Tuesday, October 30, 2012

Naivete


Much of the last two years spent with my son the addict, has been  a perpetual state of observation and evaluation.  Is he using?  Is he sober?  If he's sober, is this brain damage?  Is he mentally ill?  Could this be withdraw?  (In Al Anon this would fall under the category of "my life had become unmanageable" in step one.)

Wikipedia defines naivete as the state of being naive;  having or showing a lack of understanding, experience or sophistication, often in a context where one neglects pragmatism in favor of moral idealism.


Huh......

Yep, I guess that about sums it up.

Last Sunday hubby and I drove a little over a hundred miles to a ninety nine acre property that is home to men working the twelve steps of AA.   Our son had been locked up in a psychiatric hospital detoxing for five days and then was taken from there to this property quite literally in the middle of nowhere and had been there for four days when we saw him. 

Guess what??....we saw HIM.  Nine days......and we saw him.  I didn't expect it this soon.  I know....I know....no sermons please.....I know that this is but a baby step on the long road HE has to travel ALONE.

He didn't have a car.  He was laid off from work. He was living in my house.  And, after two years of AlAnon, he was using under my very nose....AGAIN.

Let's review the last part of that definition of naivete...."a lack of understanding, experience or sophistication, often in a context where one NEGLECTS pragmatism in favor of moral idealism."
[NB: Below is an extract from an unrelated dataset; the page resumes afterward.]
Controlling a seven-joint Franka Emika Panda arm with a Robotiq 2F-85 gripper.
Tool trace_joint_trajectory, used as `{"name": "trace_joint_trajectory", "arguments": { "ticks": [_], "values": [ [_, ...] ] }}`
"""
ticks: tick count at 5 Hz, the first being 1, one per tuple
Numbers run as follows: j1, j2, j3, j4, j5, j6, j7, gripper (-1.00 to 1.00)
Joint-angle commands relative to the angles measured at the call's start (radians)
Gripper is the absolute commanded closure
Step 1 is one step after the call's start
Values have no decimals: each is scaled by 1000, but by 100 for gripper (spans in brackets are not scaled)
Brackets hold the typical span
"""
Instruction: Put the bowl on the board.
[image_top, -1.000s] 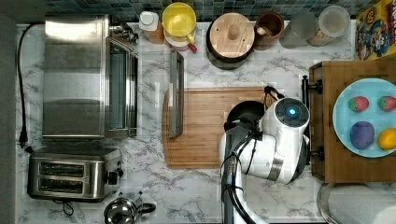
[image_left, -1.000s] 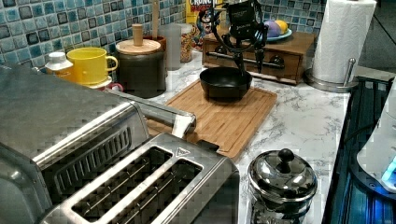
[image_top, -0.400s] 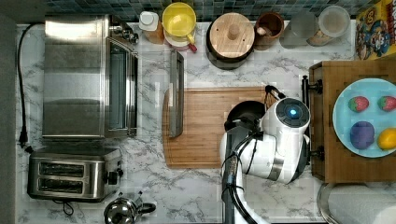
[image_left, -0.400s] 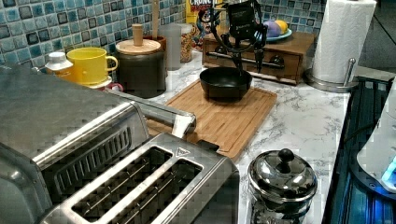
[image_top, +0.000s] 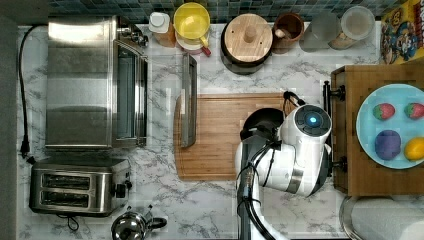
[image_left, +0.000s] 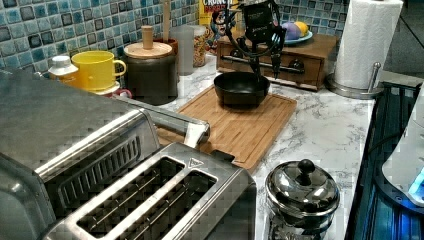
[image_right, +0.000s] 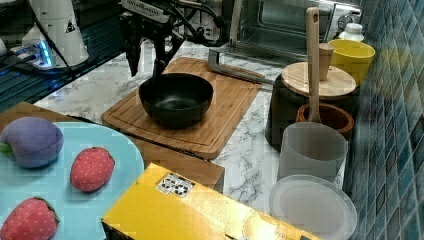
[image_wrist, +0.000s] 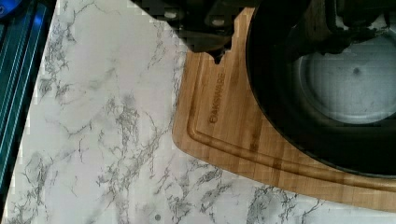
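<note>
Bowl on board, half hidden under arm

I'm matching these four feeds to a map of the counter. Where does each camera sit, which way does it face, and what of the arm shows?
Top view: overhead, looking straight down; the white arm partly covers the bowl on the board.
Left view: low beside the toaster, facing the tiled wall; claw open above the bowl.
Right view: by the fruit plate, facing the toaster oven; claw over the bowl's rim.
Wrist view: on the arm, looking down at the board's corner and the bowl.
All four share bowl and board.
</note>
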Motion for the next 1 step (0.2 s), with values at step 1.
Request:
{"name": "trace_joint_trajectory", "arguments": {
  "ticks": [1],
  "values": [
    [12,-26,-10,99,9,-9,19,0]
  ]
}}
When we visited with him, we began conversations that will need time to finish and process.  Hubby did say to him a number of times, in response to things he'd say regarding his future, " I know you will figure this out."  You see if he didn't have a car or a job and he was able to do what he was able to do.........he should have no problem figuring out how to dig himself out of this. 
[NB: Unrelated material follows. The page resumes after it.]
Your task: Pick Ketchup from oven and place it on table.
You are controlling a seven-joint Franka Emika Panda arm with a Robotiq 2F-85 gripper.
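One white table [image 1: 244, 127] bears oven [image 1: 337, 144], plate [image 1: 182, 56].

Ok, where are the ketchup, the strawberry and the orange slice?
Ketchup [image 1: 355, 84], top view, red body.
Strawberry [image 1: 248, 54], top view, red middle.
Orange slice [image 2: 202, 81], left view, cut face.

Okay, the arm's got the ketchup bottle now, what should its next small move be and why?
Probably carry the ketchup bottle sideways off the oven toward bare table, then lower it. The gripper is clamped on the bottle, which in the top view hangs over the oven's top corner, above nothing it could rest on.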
Perhaps there is mental illness or brain damage.....he is still a pretty sharp fellow.  I think the rub will be in channeling that resourcefullness into good.

Hubby and I are learning so much.  We now know that he can NEVER live with us again.  We are too easy. We want so desperately what is not to be, to be......and it's not.  That boat has sailed.  Our son is a drug addict.  He will live this life and die a drug addict.  In active addiction or in recovery....he is still and will always be an addict. 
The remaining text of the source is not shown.